Cross-validation helps select optimal parameters (especially fraction) by evaluating performance on held-out data.

Cross-Validation


K-Fold Cross-Validation

Split data into K folds, train on K-1, validate on 1.

model <- Lowess(
    cv_method = "kfold",
    cv_k = 5,
    cv_fractions = c(0.2, 0.3, 0.5, 0.7)
)
result <- model$fit(x, y)

cat("Selected fraction:", result$fraction_used, "\n")
cat("CV scores:", result$cv_scores, "\n")
result = fl.smooth(
    x, y,
    cv_method="kfold",
    cv_k=5,
    cv_fractions=[0.2, 0.3, 0.5, 0.7]
)

print(f"Selected fraction: {result['fraction_used']}")
print(f"CV scores: {result['cv_scores']}")
use fastLowess::prelude::*;

let model = Lowess::new()
    .cross_validate(KFold(5, &[0.2, 0.3, 0.5, 0.7]))  // 5 folds, 4 fractions
    .adapter(Batch)
    .build()?;

let result = model.fit(&x, &y)?;

// The best fraction was automatically selected
println!("Selected fraction: {}", result.fraction_used);

if let Some(cv) = &result.cv_results {
    println!("CV scores: {:?}", cv.scores);
    println!("Best score: {}", cv.best_score);
}
using FastLOWESS

result = smooth(
    x, y,
    cv_method="kfold",
    cv_k=5,
    cv_fractions=[0.2, 0.3, 0.5, 0.7]
)

println("Selected fraction: ", result.fraction_used)
println("CV scores: ", result.cv_results.scores)
const result = smooth(x, y, {
    cvMethod: "kfold",
    cvK: 5,
    cvFractions: [0.2, 0.3, 0.5, 0.7]
});

console.log("Selected fraction:", result.fractionUsed);
console.log("CV scores:", result.cvScores);
const result = smooth(x, y, {
    cvMethod: "kfold",
    cvK: 5,
    cvFractions: [0.2, 0.3, 0.5, 0.7]
});

console.log("Selected fraction:", result.fractionUsed);
console.log("CV scores:", result.cvScores);
#include "fastlowess.hpp"

fastlowess::LowessOptions opts;
opts.cv_fractions = {0.2, 0.3, 0.5, 0.7};
opts.cv_method = "kfold";
opts.cv_k = 5;

auto result = fastlowess::smooth(x, y, opts);

std::cout << "Selected fraction: " << result.fractionUsed() << std::endl;

Leave-One-Out (LOOCV)

Each point is held out once.

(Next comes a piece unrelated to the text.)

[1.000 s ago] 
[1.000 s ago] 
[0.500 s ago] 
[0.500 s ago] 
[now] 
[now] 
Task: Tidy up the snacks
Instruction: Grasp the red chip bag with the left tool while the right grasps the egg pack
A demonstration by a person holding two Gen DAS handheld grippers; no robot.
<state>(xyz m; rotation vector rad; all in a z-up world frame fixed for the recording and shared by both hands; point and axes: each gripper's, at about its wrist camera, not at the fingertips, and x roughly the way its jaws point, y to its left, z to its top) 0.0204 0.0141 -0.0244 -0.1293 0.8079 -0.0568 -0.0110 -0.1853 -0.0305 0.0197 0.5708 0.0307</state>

Most thorough but slowest.

model <- Lowess(
    cv_method = "loocv",
    cv_fractions = c(0.2, 0.3, 0.5, 0.7)
)
result <- model$fit(x, y)
result = fl.smooth(
    x, y,
    cv_method="loocv",
    cv_fractions=[0.2, 0.3, 0.5, 0.7]
)
let model = Lowess::new()
    .cross_validate(LOOCV(&[0.2, 0.3, 0.5, 0.7]))
    .adapter(Batch)
    .build()?;
result = smooth(
    x, y,
    cv_method="loocv",
    cv_fractions=[0.2, 0.3, 0.5, 0.7]
)
const result = smooth(x, y, {
    cvMethod: "loocv",
    cvFractions: [0.2, 0.3, 0.5, 0.7]
});
const result = smooth(x, y, {
    cvMethod: "loocv",
    cvFractions: [0.2, 0.3, 0.5, 0.7]
});
#include "fastlowess.hpp"

auto result = fastlowess::smooth(x, y, {
    .cv_method = "loocv",
    .cv_fractions = {0.2, 0.3, 0.5, 0.7}
});

Seeded Randomization

Set a seed for reproducible fold assignments:

model <- Lowess(
    cv_method = "kfold",
    cv_k = 5,
    cv_fractions = c(0.3, 0.5, 0.7),
    cv_seed = 42
)
result <- model$fit(x, y)
result = fl.smooth(
    x, y,
    cv_method="kfold",
    cv_k=5,
    cv_fractions=[0.3, 0.5, 0.7],
    cv_seed=42
)
let model = Lowess::new()
    .cross_validate(KFold(5, &[0.3, 0.5, 0.7]).seed(42))
    .adapter(Batch)
    .build()?;
result = smooth(
    x, y,
    cv_method="kfold",
    cv_k=5,
    cv_fractions=[0.3, 0.5, 0.7],
    cv_seed=42
)
// Support coming soon.
// Support coming soon.
#include "fastlowess.hpp"

auto model = fastlowess::Lowess::new()
    .cross_validate(fastlowess::KFold(5, {0.3, 0.5, 0.7}).seed(42))
    .adapter(fastlowess::Batch)
    .build()?;

Comparison

Method Folds Speed Variance Bias
KFold(5) 5 Fast Moderate Low
KFold(10) 10 Medium Lower Lower
LOOCV N Slow Lowest Lowest

Recommendation

Use 5-fold or 10-fold CV for most applications. LOOCV is only worth it for small datasets (N < 100).


CV Metrics

Cross-validation uses MSE (Mean Squared Error) by default:

MSE = mean((y_true - y_pred)²)

Lower MSE indicates better fit on held-out data.


Interpreting Results

# Example output
model <- Lowess(cv_method = "kfold", cv_k = 5,
                cv_fractions = c(0.1, 0.3, 0.5, 0.7))
result <- model$fit(x, y)

# Fraction  | CV Score (MSE)
# 0.1       | 0.0542  ← Undersmoothed
# 0.3       | 0.0231  ← Best
# 0.5       | 0.0298
# 0.7       | 0.0412  ← Oversmoothed
# Example output
result = fl.smooth(x, y, cv_method="kfold", cv_k=5,
                   cv_fractions=[0.1, 0.3, 0.5, 0.7])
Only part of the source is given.